Selling a business is not a finish line. For most owners, it is the moment when years of deferred planning arrive all at once, and the gaps that were manageable inside a running company become deal-breakers, tax liabilities, or family disputes. Only 6% of business owners fully maximize the wealth they take from a sale. The other 94% leave money and, in many cases, legacy on the table. Michael Gold, founder and CEO of Gold Family Wealth in Westport, Connecticut, says the reason is almost always the same. “Lack of readiness,” he says. “People do not think about the end in mind early enough.”

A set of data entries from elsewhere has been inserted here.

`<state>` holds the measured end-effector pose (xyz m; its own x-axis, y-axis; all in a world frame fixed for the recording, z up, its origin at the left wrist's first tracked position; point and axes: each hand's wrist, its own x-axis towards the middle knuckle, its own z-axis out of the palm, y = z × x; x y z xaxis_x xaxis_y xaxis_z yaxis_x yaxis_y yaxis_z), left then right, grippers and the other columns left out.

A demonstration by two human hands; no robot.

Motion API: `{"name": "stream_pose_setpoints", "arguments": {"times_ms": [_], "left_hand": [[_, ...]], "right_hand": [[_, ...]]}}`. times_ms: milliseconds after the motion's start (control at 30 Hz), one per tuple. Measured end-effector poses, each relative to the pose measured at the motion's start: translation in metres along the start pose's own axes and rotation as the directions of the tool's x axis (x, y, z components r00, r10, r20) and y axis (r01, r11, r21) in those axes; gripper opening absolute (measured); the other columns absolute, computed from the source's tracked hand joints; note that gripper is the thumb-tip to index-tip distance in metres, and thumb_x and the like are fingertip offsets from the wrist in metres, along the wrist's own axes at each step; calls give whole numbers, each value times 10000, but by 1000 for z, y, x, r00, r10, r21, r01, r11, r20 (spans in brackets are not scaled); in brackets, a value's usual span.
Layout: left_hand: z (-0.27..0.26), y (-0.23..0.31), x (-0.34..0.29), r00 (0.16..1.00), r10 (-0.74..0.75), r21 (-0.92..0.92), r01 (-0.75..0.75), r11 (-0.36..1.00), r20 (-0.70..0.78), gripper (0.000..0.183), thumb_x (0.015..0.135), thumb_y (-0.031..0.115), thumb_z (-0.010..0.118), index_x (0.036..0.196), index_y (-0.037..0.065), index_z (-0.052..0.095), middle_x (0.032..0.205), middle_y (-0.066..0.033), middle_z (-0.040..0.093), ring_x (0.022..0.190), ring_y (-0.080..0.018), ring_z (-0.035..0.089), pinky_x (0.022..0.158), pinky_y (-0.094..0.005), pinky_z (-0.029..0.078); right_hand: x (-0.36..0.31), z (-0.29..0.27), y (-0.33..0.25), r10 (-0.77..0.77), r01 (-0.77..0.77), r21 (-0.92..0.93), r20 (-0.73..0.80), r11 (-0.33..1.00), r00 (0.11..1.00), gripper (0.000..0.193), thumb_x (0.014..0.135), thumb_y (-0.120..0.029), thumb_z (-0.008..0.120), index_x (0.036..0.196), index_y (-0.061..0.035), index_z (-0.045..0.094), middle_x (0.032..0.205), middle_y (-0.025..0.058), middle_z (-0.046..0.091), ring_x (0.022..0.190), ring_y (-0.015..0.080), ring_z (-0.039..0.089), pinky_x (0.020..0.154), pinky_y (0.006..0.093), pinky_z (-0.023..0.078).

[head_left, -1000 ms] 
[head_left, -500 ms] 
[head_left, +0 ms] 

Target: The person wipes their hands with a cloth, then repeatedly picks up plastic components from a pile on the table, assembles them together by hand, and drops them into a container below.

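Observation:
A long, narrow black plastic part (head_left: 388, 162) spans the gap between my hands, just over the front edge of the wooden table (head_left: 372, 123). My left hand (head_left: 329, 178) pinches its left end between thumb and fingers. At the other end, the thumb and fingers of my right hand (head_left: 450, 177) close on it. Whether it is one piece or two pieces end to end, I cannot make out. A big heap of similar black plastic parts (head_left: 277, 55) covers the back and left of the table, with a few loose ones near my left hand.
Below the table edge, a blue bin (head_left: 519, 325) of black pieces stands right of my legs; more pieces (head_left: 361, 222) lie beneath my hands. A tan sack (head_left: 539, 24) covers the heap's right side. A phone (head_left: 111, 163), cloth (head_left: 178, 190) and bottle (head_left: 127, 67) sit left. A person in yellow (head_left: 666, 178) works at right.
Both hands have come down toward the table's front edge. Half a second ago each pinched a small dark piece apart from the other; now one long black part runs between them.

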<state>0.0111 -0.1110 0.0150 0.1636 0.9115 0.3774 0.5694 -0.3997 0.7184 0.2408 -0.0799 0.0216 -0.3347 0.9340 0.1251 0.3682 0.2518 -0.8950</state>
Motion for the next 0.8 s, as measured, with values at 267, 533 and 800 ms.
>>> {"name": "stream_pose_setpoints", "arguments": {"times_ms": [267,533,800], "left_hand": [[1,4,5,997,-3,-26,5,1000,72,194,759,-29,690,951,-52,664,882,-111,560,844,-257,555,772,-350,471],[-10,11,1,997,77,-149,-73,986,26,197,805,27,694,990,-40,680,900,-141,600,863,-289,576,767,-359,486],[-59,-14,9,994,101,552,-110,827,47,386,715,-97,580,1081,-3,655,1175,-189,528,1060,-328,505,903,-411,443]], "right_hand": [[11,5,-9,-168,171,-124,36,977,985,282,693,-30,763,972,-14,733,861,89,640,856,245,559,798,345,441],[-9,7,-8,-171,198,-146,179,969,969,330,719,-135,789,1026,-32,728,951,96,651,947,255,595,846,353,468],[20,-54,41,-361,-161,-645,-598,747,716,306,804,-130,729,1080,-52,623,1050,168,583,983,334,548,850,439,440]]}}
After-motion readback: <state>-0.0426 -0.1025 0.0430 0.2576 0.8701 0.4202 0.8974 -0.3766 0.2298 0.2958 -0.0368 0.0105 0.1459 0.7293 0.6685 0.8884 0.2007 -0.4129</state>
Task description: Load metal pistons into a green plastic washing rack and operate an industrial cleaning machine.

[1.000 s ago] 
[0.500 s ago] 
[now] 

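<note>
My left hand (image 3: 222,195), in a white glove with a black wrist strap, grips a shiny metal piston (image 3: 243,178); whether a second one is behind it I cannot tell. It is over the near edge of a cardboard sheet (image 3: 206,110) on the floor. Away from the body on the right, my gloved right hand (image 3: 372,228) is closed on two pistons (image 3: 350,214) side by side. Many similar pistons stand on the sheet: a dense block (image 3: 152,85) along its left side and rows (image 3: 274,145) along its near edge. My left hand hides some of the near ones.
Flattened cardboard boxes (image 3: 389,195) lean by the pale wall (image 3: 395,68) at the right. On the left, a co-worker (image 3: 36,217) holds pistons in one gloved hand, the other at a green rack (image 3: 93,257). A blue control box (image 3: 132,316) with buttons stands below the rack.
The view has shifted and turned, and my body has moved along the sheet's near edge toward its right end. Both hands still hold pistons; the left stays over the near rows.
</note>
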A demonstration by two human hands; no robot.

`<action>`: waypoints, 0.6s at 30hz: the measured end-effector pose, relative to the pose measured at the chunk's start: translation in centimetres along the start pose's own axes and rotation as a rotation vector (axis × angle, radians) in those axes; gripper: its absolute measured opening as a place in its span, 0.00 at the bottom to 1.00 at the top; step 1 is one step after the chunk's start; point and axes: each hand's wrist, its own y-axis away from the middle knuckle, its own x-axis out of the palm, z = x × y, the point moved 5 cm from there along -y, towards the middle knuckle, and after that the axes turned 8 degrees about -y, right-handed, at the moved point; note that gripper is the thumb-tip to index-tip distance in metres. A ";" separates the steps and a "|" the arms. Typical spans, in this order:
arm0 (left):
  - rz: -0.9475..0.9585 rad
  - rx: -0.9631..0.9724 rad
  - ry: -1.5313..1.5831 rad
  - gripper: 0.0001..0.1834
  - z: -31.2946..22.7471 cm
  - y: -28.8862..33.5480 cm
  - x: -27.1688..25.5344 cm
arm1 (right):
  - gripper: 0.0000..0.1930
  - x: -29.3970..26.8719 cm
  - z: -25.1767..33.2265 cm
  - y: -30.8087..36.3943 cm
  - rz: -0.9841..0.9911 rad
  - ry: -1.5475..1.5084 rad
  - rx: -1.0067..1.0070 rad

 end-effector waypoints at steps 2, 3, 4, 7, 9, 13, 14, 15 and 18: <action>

The Joe Robbie Lesson No One Forgets
Gold reaches for history to make the point concrete. Joe Robbie built the Miami Dolphins into a franchise powerhouse during the Dan Marino era and privately funded the construction of his own stadium. When he died in 1990, his estate was asset-rich and liquidity-poor. Most of his wealth sat in real estate and the team itself, neither of which could be quickly converted to cash. After four years of legal fighting, his family was forced to sell the franchise for approximately $109 million. The IRS collected $43 million in estate taxes, and the remainder was disputed among heirs. The Dolphins are worth an estimated $12.5 billion today.
“Not being ready cost not only a legacy, but the impact to every generation of that family, forever,” Gold says. “How many causes could that money have supported? How many businesses could it have started? All because somebody didn’t take the time to plan in advance.” Gold describes the Robbie story as the extreme version of a pattern he sees constantly in his Westport practice: successful owners who spend decades building something valuable and almost no time preparing the structures that would protect it at transfer.
The consequences compound. A business worth $80 million with no liquidity plan leaves a family nine months to cover an estate tax bill that can run into the tens of millions. An owner who never separated personal finances from the business may have no income if the company is frozen in a legal dispute. The exit looks like freedom. Without preparation, it can become the opposite.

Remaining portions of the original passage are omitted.